Reproduce precisely the lines of the listing below, starting with the line that contains "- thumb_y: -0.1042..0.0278" and stopping after the line that contains "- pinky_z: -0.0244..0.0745"; include nothing else.

+++

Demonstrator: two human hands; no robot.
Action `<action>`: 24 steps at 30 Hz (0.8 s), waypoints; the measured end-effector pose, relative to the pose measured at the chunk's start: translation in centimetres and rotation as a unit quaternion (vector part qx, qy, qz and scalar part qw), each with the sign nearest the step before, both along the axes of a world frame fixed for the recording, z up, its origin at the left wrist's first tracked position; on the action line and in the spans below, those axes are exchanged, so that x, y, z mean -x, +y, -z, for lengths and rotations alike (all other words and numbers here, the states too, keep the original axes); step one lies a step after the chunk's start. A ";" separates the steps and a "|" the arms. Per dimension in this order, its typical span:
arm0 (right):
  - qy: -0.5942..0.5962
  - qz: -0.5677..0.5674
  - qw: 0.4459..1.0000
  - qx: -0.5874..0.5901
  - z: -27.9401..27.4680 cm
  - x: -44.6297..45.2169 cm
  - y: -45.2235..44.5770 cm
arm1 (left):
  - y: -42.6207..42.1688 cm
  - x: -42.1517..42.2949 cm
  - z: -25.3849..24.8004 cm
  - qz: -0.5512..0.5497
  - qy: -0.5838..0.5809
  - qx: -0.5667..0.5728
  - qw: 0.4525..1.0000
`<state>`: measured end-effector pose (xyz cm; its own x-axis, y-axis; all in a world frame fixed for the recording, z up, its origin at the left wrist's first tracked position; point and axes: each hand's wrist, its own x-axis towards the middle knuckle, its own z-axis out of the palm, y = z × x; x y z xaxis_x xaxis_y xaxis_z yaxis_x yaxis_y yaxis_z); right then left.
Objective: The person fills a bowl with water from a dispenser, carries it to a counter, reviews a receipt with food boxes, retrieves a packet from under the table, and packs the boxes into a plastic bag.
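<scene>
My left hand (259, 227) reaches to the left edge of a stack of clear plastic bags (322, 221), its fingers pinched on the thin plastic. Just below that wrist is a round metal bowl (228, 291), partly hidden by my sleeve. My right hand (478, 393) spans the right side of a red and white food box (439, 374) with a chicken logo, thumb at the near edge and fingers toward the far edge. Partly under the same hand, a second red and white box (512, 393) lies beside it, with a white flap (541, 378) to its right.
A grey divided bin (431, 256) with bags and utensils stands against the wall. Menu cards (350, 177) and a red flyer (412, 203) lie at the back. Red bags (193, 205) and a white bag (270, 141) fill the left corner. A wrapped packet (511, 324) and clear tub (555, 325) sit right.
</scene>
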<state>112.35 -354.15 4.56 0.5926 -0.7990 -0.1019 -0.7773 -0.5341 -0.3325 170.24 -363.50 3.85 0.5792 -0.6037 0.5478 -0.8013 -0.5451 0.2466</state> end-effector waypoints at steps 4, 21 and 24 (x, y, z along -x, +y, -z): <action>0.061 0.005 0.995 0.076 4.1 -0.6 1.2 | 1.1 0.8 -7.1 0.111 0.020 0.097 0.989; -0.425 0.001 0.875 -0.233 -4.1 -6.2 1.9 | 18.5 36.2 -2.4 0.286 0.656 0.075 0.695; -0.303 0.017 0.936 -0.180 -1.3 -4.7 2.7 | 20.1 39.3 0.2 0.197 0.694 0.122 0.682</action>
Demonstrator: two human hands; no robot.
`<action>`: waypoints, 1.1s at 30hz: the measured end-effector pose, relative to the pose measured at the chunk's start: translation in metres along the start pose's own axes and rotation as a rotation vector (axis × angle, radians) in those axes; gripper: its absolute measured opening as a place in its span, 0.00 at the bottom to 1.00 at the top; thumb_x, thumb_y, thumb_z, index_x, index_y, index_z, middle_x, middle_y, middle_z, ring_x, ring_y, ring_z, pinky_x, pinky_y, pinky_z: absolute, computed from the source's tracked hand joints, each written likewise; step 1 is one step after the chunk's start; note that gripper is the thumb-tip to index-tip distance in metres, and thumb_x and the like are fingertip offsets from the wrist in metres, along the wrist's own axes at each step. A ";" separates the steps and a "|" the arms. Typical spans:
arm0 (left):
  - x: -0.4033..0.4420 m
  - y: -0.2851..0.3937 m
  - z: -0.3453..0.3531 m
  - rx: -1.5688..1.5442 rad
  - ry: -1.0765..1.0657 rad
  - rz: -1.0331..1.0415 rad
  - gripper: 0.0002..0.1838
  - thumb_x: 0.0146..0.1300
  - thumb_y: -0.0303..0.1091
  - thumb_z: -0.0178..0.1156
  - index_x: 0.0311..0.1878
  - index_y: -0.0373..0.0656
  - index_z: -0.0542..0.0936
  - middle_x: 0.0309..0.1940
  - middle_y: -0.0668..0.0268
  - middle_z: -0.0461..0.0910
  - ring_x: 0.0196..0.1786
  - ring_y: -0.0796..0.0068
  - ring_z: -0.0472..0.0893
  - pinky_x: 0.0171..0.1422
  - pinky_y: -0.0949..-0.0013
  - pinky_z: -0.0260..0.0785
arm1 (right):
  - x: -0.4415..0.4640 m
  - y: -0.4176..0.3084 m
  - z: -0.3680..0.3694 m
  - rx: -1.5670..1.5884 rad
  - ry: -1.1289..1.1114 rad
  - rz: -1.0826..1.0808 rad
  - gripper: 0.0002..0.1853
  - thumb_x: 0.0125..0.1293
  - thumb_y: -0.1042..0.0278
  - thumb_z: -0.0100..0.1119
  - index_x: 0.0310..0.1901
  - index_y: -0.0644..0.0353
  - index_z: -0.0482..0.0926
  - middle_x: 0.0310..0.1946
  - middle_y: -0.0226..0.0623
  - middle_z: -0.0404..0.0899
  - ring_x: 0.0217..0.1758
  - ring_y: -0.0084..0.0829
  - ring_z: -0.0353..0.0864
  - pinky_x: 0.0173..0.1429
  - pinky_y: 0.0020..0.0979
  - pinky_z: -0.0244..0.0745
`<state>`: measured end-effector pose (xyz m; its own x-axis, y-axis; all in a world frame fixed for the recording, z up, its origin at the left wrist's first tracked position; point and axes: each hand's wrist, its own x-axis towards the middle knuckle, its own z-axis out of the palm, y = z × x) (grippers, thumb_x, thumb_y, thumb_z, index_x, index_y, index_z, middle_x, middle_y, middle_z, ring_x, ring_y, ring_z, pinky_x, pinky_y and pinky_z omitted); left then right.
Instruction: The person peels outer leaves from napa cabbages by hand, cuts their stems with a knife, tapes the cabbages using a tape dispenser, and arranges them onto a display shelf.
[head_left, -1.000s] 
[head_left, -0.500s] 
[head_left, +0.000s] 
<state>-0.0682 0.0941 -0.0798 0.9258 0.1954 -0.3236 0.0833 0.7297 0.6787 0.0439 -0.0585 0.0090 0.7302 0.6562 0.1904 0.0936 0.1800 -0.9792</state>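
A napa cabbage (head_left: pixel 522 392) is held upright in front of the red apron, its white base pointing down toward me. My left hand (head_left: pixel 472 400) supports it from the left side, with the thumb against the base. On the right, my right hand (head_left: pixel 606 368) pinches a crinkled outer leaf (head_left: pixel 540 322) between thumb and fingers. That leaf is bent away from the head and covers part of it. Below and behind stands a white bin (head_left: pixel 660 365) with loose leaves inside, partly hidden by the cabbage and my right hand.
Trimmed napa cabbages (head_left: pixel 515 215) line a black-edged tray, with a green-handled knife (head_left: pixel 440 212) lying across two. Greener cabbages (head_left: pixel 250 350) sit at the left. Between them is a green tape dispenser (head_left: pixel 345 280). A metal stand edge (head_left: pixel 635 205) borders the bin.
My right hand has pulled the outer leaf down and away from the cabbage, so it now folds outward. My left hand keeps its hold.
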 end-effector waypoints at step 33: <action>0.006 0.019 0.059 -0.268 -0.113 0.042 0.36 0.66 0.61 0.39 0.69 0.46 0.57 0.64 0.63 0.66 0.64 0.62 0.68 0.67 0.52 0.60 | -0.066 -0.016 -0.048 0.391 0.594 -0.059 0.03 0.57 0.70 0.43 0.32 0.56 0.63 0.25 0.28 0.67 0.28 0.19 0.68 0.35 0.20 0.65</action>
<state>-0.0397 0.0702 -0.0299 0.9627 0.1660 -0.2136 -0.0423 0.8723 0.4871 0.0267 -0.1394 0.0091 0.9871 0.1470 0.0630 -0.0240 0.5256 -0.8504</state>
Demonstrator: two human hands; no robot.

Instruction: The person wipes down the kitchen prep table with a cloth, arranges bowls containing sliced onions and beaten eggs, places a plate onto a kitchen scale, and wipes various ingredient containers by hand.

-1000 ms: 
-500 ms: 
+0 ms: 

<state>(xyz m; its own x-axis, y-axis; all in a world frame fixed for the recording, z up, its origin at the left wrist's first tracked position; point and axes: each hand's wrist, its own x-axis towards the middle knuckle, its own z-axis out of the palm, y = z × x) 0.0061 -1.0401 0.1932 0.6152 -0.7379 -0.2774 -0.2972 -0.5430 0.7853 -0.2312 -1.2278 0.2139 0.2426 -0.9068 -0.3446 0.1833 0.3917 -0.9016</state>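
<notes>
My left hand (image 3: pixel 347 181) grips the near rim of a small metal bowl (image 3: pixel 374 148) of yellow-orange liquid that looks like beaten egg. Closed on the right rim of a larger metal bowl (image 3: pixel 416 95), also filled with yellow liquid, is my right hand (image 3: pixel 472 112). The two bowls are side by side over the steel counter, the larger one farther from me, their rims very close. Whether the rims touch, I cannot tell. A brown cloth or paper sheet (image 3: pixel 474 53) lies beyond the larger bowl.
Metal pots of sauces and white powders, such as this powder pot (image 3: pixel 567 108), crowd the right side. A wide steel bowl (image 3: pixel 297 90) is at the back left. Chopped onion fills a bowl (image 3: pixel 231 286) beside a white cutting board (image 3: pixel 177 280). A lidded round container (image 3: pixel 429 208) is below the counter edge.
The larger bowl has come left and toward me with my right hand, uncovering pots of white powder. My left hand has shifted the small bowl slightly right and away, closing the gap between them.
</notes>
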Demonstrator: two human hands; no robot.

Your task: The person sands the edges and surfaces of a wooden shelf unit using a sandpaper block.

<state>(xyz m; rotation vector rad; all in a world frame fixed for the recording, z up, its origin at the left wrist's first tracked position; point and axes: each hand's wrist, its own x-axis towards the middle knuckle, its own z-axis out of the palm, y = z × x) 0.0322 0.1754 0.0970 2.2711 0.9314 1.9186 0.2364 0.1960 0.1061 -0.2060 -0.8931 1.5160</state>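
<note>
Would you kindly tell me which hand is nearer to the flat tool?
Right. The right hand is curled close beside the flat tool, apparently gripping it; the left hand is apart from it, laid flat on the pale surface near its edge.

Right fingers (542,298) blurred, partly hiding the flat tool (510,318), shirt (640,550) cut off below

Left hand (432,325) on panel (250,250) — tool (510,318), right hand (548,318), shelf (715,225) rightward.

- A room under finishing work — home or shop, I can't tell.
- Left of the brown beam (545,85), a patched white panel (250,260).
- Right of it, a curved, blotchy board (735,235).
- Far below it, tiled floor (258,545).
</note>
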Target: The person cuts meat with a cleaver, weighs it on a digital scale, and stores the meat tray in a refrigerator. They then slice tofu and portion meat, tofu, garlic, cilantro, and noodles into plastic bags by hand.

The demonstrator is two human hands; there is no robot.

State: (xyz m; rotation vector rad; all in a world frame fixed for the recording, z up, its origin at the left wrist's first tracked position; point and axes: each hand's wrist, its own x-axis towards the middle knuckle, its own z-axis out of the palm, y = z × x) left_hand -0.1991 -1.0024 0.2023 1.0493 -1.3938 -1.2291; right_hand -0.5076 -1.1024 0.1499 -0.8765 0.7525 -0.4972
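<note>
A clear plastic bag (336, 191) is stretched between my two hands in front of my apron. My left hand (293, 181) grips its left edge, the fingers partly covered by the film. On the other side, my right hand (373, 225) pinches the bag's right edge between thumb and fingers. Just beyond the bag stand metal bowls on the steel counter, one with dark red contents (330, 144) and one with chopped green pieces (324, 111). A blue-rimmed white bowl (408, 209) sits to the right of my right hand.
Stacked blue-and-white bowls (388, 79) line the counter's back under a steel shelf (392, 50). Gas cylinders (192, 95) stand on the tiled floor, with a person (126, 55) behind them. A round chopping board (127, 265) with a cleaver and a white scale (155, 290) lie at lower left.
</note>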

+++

Reply to the exercise:
  - thumb_y: -0.1042..0.0278
  - thumb_z: -0.0100..0.1119
  - index_x: 0.0310..0.1901
  - index_y: -0.0644..0.0353
  - index_z: -0.0482..0.0926
  - middle_x: 0.0310..0.1946
  - middle_y: -0.0226..0.0623
  - middle_z: -0.0404..0.0899
  - ring_x: 0.0217..0.1758
  - ring_y: -0.0084..0.0829
  - ring_z: -0.0353..0.0864
  - pinky_x: 0.0173..0.1429
  - pinky_y: 0.0020..0.0979
  - pinky_z: -0.0244..0.0745

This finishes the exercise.